Data segment section start

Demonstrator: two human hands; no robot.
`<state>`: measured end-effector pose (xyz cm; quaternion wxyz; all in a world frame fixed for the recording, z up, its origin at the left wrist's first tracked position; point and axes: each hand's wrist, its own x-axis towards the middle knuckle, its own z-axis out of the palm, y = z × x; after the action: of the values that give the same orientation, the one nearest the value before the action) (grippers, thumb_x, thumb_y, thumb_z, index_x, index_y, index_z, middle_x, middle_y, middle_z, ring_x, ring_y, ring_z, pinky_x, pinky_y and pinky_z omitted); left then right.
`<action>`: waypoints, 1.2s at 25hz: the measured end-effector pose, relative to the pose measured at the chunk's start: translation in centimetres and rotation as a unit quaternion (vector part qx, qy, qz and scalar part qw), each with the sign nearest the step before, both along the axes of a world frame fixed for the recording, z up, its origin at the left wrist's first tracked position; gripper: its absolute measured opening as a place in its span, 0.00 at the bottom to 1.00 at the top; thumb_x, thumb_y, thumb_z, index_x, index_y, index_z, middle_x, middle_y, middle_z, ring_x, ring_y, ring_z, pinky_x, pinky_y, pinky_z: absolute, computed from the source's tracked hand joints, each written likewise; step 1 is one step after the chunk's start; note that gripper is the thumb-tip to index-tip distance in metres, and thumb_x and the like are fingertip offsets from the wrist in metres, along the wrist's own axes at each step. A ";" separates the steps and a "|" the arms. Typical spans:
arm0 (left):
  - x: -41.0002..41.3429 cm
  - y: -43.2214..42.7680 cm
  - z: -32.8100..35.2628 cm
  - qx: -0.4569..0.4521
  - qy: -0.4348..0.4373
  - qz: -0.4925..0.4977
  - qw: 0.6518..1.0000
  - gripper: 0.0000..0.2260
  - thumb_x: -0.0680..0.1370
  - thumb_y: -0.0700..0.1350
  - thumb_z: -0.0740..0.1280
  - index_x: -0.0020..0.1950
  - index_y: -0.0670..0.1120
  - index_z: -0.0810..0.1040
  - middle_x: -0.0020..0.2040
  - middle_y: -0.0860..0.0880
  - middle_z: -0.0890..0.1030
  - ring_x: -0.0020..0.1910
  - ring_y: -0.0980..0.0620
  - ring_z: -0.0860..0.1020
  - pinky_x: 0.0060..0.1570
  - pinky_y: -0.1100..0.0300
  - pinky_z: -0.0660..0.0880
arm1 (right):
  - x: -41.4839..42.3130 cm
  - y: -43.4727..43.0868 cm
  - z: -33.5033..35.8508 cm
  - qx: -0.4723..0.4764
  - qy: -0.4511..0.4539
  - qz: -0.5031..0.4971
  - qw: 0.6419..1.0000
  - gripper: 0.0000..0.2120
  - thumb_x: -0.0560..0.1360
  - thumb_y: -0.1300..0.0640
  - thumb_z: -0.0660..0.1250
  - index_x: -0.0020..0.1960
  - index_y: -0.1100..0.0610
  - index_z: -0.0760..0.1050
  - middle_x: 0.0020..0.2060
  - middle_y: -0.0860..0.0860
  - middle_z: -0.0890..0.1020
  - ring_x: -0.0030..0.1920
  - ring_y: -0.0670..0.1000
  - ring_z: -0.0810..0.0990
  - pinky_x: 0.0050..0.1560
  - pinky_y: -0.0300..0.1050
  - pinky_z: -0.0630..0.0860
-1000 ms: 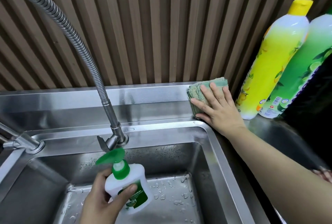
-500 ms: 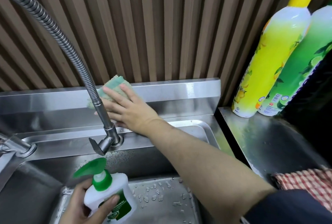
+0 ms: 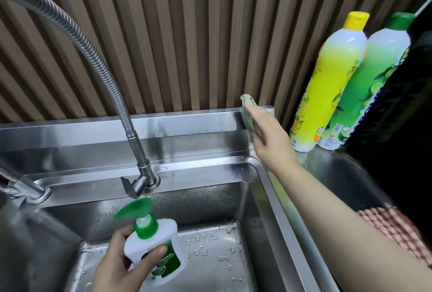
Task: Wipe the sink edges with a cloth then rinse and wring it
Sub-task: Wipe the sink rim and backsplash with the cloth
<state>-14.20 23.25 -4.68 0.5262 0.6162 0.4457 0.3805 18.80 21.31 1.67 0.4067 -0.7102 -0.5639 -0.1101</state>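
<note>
A steel sink (image 3: 210, 174) fills the lower view, with a raised back ledge. My right hand (image 3: 271, 137) presses a green cloth (image 3: 248, 111) against the right end of that back ledge; most of the cloth is hidden under my fingers. Over the basin, my left hand (image 3: 119, 261) holds a white pump soap bottle (image 3: 159, 247) with a green pump head. Water drops lie on the basin floor.
A flexible steel tap (image 3: 138, 151) rises from the back rim, with a second tap (image 3: 25, 188) at far left. A yellow detergent bottle (image 3: 327, 81) and a green one (image 3: 371, 81) stand on the right counter. A red checked cloth (image 3: 395, 224) lies at right.
My right hand with the cloth swept left along the back ledge to the tap, then back to the ledge's right end. My left hand kept holding the soap bottle.
</note>
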 end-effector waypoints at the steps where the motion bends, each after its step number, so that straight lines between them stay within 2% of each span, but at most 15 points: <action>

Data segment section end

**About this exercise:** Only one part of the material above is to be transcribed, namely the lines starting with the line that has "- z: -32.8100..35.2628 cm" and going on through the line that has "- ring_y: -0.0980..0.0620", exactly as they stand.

**Answer to the problem:**
  - z: -32.8100..35.2628 cm
  - qx: -0.4569..0.4521
  - qy: -0.4348..0.4373
  - qz: -0.4925..0.4977
  - qw: 0.6518..1.0000
  - gripper: 0.0000..0.2260
  - thumb_x: -0.0680..0.1370
  - thumb_y: -0.0700..0.1350
  - thumb_z: -0.0740..0.1280
  - index_x: -0.0020..0.1950
  - index_y: -0.0670..0.1120
  - index_z: -0.0810..0.1040
  - middle_x: -0.0020..0.2040
  - middle_y: -0.0860..0.0880
  - middle_z: -0.0890..0.1030
  - ring_x: -0.0020..0.1910
  - ring_y: -0.0980..0.0620

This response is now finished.